▶ **ASSIGNMENT**: Any picture in the data below should be skipped, while every line is repeated exactly.

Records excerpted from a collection
————————
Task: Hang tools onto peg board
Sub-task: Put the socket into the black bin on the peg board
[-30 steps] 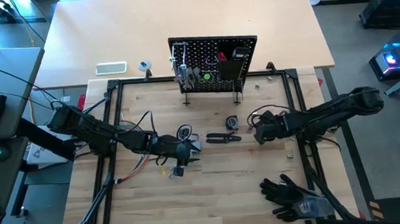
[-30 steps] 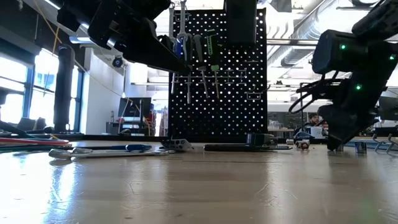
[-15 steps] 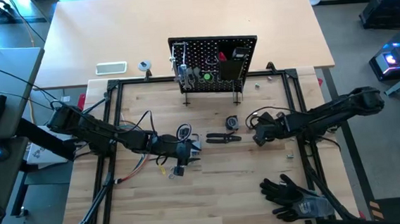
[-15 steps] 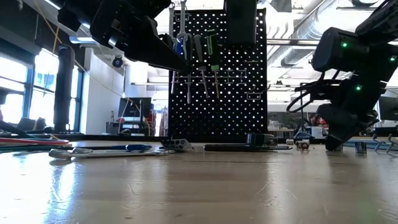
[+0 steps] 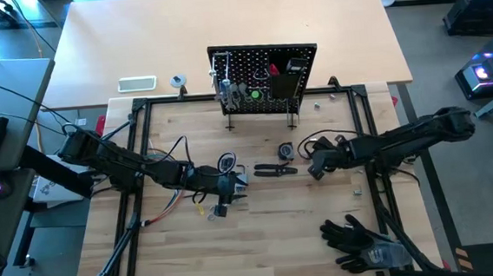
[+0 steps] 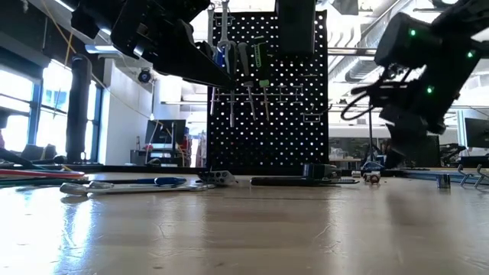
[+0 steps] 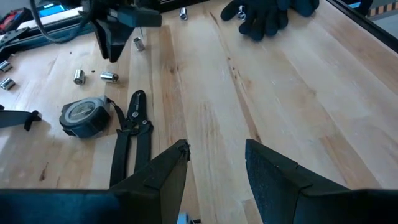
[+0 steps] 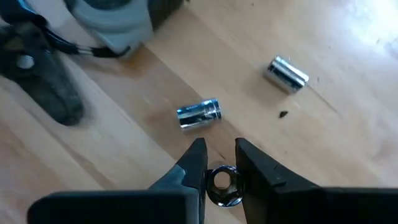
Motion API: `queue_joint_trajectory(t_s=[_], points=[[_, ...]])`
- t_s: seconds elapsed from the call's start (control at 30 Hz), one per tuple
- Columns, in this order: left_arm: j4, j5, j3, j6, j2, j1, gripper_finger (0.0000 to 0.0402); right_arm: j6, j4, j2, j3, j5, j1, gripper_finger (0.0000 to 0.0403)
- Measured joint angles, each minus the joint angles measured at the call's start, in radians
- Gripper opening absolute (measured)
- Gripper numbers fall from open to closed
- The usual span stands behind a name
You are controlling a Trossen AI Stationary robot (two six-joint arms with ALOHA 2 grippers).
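Fingers [image 8: 255, 163] of right gripper [image 8: 221, 167]: clamped on silver socket [image 8: 222, 178], mid-bench. Left gripper [image 7: 214, 165]: apart, empty. Step: pickup. Next: carry to peg board [image 5: 264, 78], far edge.

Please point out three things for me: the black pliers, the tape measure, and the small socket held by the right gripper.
black pliers [image 7: 127, 140]: left wrist view, on the handles.
tape measure [image 7: 84, 115]: left wrist view, on its round case.
small socket [image 8: 220, 180]: right wrist view, on its open end, between the fingers.
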Motion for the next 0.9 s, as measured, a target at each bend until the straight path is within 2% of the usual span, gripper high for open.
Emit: queue_joint_trajectory(t_s=[0.37,0.53,0.9], points=[[0.0,0.0,0.0,0.0,0.0,0.0,0.0149,-0.15,-0.028,-0.079,0.174,-0.027,0.001,0.005],[-0.007,0.0,0.001,0.0,0.0,0.0,0.0144,-0.263,-0.047,-0.083,0.303,-0.07,0.002,0.005],[-0.008,0.0,0.001,0.0,0.0,0.0,0.0142,-0.481,-0.142,-0.082,0.635,-0.056,0.043,0.005]])
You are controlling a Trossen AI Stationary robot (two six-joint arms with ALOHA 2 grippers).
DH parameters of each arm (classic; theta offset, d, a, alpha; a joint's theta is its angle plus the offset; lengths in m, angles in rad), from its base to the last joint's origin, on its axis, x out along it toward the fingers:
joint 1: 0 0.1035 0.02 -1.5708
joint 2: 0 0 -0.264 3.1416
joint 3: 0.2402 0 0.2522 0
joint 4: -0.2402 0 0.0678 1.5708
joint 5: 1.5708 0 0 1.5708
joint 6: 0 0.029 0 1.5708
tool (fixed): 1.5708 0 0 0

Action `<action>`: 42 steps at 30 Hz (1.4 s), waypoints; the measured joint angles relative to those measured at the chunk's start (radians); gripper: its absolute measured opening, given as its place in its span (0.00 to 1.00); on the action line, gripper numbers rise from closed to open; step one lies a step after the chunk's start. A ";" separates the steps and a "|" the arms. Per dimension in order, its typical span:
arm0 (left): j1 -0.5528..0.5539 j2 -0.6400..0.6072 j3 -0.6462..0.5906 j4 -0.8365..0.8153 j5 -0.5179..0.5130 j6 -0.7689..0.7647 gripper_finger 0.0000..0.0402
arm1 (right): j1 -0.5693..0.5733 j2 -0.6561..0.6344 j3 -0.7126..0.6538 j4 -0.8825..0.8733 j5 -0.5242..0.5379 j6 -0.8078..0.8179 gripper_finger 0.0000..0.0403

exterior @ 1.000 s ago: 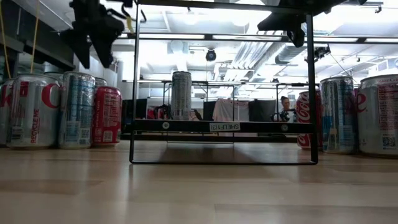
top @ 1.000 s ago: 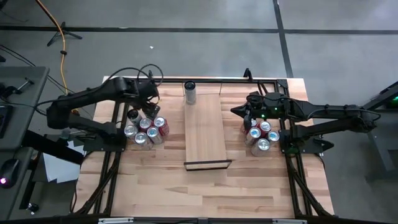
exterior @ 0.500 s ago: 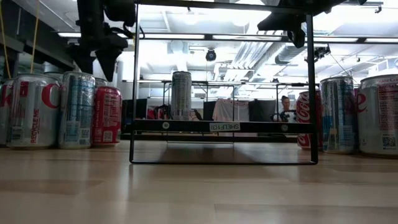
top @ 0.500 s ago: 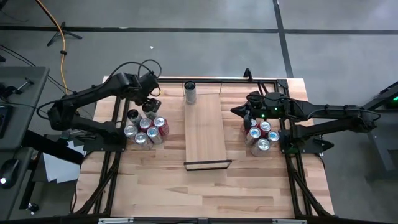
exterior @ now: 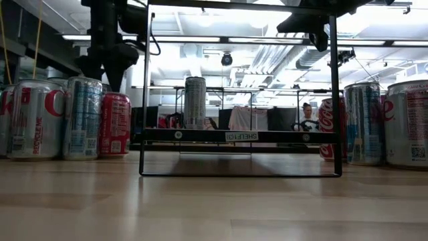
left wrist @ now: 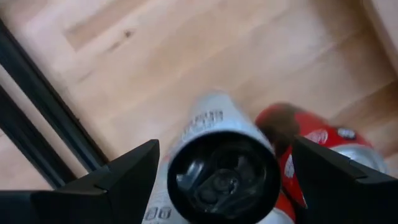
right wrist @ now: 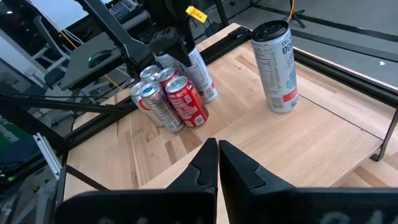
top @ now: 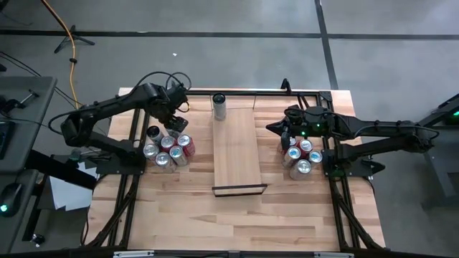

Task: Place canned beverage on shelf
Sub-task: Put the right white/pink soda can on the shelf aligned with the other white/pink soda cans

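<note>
The shelf (top: pixel 238 154) is a pale board in the table's middle, with its black lip toward the near edge. One tall can (top: pixel 219 107) stands upright on its far end. A cluster of cans (top: pixel 166 150) stands on the table left of the shelf. My left gripper (top: pixel 174 120) hangs open over that cluster, pointing down. In the left wrist view its fingers (left wrist: pixel 124 180) stand on either side of a slim white can with a black top (left wrist: pixel 217 155), without touching it. My right gripper (top: pixel 272 129) waits shut, right of the shelf.
A second cluster of cans (top: pixel 301 159) stands on the table right of the shelf, under the right arm. A red can (left wrist: pixel 311 143) stands tight against the slim white one. Black frame rails (top: pixel 129 179) run along both sides of the table.
My left gripper has come down over the left cluster of cans, shifting a little toward the table's right and near edges. It has stayed open. No can has moved.
</note>
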 joint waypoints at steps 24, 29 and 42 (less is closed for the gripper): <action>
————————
▶ **OUTPUT FOR THIS EXERCISE**:
Task: Hang tools onto peg board
Sub-task: Put the socket into the black bin on the peg board
[-30 steps] 
[-30 steps] 
[-15 steps] 
[-15 steps] 
[+0 steps] 
[+0 steps] 
[+0 steps] 
[+0 steps] 
Motion API: `queue_joint_trajectory(t_s=[_], points=[[_, ...]])`
- t_s: seconds elapsed from the call's start (control at 30 Hz), one per tuple
- Columns, in this order: left_arm: j4, j5, j3, j6, j2, j1, gripper_finger (0.0000 to 0.0402); right_arm: j6, j4, j2, j3, j5, j1, gripper_finger (0.0000 to 0.0403)
- Measured joint angles, each minus the joint angles measured at the call's start, in radians
- Gripper opening absolute (measured)
- Gripper numbers fall from open to closed
- The usual span stands behind a name
You are controlling a Trossen AI Stationary robot (two six-joint arms with ALOHA 2 grippers).
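Fingers [image 8: 255, 163] of right gripper [image 8: 221, 167]: clamped on silver socket [image 8: 222, 178], mid-bench. Left gripper [image 7: 214, 165]: apart, empty. Step: pickup. Next: carry to peg board [image 5: 264, 78], far edge.

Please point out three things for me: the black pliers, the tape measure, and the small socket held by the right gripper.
black pliers [image 7: 127, 140]: left wrist view, on the handles.
tape measure [image 7: 84, 115]: left wrist view, on its round case.
small socket [image 8: 220, 180]: right wrist view, on its open end, between the fingers.
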Motion for the next 0.9 s, as measured, a target at each bend until the straight path is within 2% of the usual span, gripper high for open.
Emit: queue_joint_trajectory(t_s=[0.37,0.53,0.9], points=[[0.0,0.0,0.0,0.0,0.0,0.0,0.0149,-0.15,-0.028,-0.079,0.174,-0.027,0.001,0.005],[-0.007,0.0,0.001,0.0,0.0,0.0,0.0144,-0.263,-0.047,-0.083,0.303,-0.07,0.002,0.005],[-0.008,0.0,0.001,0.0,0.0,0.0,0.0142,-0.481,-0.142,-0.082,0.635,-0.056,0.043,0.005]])
You are controlling a Trossen AI Stationary robot (two six-joint arms with ALOHA 2 grippers).
DH parameters of each arm (classic; theta offset, d, a, alpha; a joint's theta is its angle plus the offset; lengths in m, angles in rad), from its base to the last joint's origin, on its axis, x out along it toward the fingers:
joint 1: 0 0.1035 0.02 -1.5708
joint 2: 0 0 -0.264 3.1416
joint 3: 0.2402 0 0.2522 0
joint 4: -0.2402 0 0.0678 1.5708
joint 5: 1.5708 0 0 1.5708
joint 6: 0 0.029 0 1.5708
tool (fixed): 1.5708 0 0 0

Action `<action>`: 42 steps at 30 Hz (1.4 s), waypoints; the measured joint angles relative to those measured at the chunk's start (radians); gripper: its absolute measured opening, given as its place in its span (0.00 to 1.00); on the action line, gripper numbers rise from closed to open; step one lies a step after the chunk's start. A ";" separates the steps and a "|" the arms. Per dimension in order, its typical span:
arm0 (left): j1 -0.5528..0.5539 j2 -0.6400..0.6072 j3 -0.6462..0.5906 j4 -0.8365..0.8153 j5 -0.5179..0.5130 j6 -0.7689..0.7647 gripper_finger 0.0000..0.0402
arm1 (right): j1 -0.5693..0.5733 j2 -0.6561..0.6344 j3 -0.7126..0.6538 j4 -0.8825..0.8733 j5 -0.5242..0.5379 j6 -0.8078..0.8179 gripper_finger 0.0000..0.0403

exterior @ 1.000 s ago: 
top @ 1.000 s ago: 
exterior @ 0.500 s ago: 
top @ 0.500 s ago: 
exterior @ now: 
left wrist @ now: 
right wrist @ now: 
top @ now: 

Task: Place canned beverage on shelf
Sub-task: Put the right white/pink soda can on the shelf aligned with the other white/pink soda cans

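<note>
The shelf (top: pixel 238 154) is a pale board in the table's middle, with its black lip toward the near edge. One tall can (top: pixel 219 107) stands upright on its far end. A cluster of cans (top: pixel 166 150) stands on the table left of the shelf. My left gripper (top: pixel 174 120) hangs open over that cluster, pointing down. In the left wrist view its fingers (left wrist: pixel 124 180) stand on either side of a slim white can with a black top (left wrist: pixel 217 155), without touching it. My right gripper (top: pixel 272 129) waits shut, right of the shelf.
A second cluster of cans (top: pixel 301 159) stands on the table right of the shelf, under the right arm. A red can (left wrist: pixel 311 143) stands tight against the slim white one. Black frame rails (top: pixel 129 179) run along both sides of the table.
My left gripper has come down over the left cluster of cans, shifting a little toward the table's right and near edges. It has stayed open. No can has moved.
</note>
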 joint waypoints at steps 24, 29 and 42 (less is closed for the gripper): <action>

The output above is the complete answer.